I recommended your Feng Shui game to a few friends who may be "walk-ins."  I'm sure it'll fill up.  It definitely sounds like fun!


----------



## TracerBullet42 (Oct 21, 2006)

Barendd Nobeard said:
			
		

> Do I get double if I get her to give me "the look"....during the Ghostbusters game?



That'd be impressive...since she won't even be there until the afternoon...

But I encourage you to go for it!


----------



## Barendd Nobeard (Oct 21, 2006)

It's Gameday!


----------



## buzz (Oct 21, 2006)

Wait... IT'S TODAY?!?!?!?! AUUUUGGHHH!!!



Buzz has left the building. See you at Games Plus!


----------



## thalmin (Oct 21, 2006)

See you all soon.


----------



## BOZ (Oct 21, 2006)

Trevalon Moonleirion said:
			
		

> hot Hong Kong action in the afternoon.




can't wait.  



			
				TracerBullet42 said:
			
		

> I recommended your Feng Shui game to a few friends who may be "walk-ins."  I'm sure it'll fill up.  It definitely sounds like fun!




that'll be great, especially if i can't make it.    i'll try to give a call to the store if i'm running late (but, i doubt i will be running late - i'll either be rather early or not come at all)


----------



## Mark CMG (Oct 21, 2006)

w00t!!!11!!!  Had a lot of fun running my first slot game!  What a team of dwarves that handled _The Taking of Giant's Reach_!  Plenty of role and roll, all around the table, and great teamwork! 


All the tables are in use for slot two and not _too_ many empty seats, though a half dozen more players would have nearly packed the house. 


Thanks to Mark and Curt, to all of my players, and to all of the other sponsors, supports, and gamers who helped make another gameday, yet another great gameday! 


(The lunch from Kent was an added pleasure.  Thanks, buddy!)


----------



## Nev the Deranged (Oct 22, 2006)

*And good times were had by all!*

Great fun, guys. Thanks to Buzz & co for organizing and to Plus for hosting, and of course to our intrepid GMs. I got to die by poison and wrestle giant mutant space bears all in the same day!
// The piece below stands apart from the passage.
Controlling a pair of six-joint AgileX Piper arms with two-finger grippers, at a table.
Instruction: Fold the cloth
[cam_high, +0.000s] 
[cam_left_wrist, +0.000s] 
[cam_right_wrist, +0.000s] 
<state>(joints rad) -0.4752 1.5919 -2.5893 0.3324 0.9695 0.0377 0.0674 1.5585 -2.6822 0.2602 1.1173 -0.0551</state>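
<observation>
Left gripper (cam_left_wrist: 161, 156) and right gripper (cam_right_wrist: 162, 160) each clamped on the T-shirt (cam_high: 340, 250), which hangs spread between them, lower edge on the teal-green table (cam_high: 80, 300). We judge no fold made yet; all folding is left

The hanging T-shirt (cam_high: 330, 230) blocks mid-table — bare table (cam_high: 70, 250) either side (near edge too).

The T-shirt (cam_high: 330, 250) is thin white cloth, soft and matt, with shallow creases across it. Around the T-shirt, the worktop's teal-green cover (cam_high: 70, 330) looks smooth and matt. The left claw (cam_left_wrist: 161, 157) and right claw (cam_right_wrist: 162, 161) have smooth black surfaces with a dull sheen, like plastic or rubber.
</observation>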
Rock!

 Looking forward to next year.


----------



## Barendd Nobeard (Oct 22, 2006)

Mark CMG said:
			
		

> Thanks to Mark and Curt, to all of my players, and to all of the other sponsors, supports, and gamers who helped make another gameday, yet another great gameday!
> 
> 
> (The lunch from Kent was an added pleasure.  Thanks, buddy!)




Any time!

I had a great time at the Gameday--it's good to be back after missing so many of them.  Thanks to Games Plus for hosting, Buzz for organizing, and all the GMs for running games.  I had a blast in TracerBullet's Ghostbusters game (where my character was the "best game designer ever'"), and we managed to save Fruitdale, SD (which did, however, involve venting radioactive gas over the town for 45 minutes) in Bill's Supers, Inc. game

Some sad news, though.  Rob (TracerBullet42) won a copy of Synnibarr and then promptly gave it to me.  Don't we have enough horror in America's dairyland?!?!!
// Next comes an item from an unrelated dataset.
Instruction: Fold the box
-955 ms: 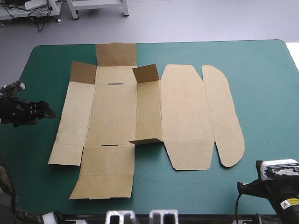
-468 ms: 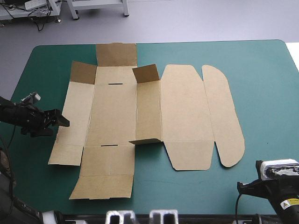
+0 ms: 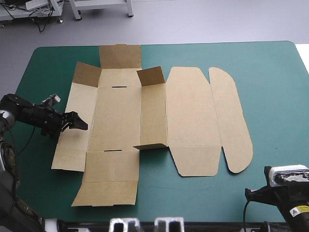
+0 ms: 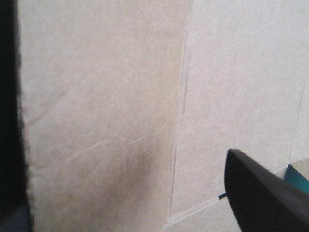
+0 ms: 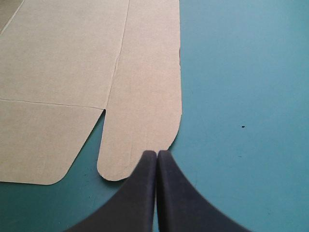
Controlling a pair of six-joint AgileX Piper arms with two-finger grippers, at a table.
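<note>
Box [image 3: 154, 121]: one cut sheet of brown board, matte and scored, lying flat at the centre of the teal-green table [image 3: 275, 72]. Two raised flaps [image 3: 150, 76] stand up near its 11 and 12 o'clock edge. A rounded flap [image 3: 231, 121] forms its 3 o'clock edge.

Left gripper [image 3: 79, 122]: over the sheet's 9 o'clock panel, fingers [image 4: 260, 193] well apart, holding nothing. Its wrist view shows only plain board with a scored crease.

Right gripper [image 5: 157, 162]: at the table's 5 o'clock, closed to a point, empty. The rounded flap's end lies just ahead of it, seen only in its wrist view.
</note>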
And in even sadder news, I was forced to promise that I would run a Synnibarr game at one of the 2007 Chicago gamedays.  The future players of said game (three players have committed to play in this game--or maybe they should just be committed?!) made me promise to have flying grizzly bears with laser beams shooting out of their eyes.

Oh, the humanity!


----------



## Trevalon Moonleirion (Oct 22, 2006)

Another successful gameday has come and gone.  Damn that was quick!

Many thanks to our gracious hosts at Game's Plus (and at the same time, damn you for having a good store that makes me empty my wallet!)   

Buzz, our gameday planning guru--you rock.  This is probably the best organized gameday we've had in several years. (I especially dug the pictures in the planning thread).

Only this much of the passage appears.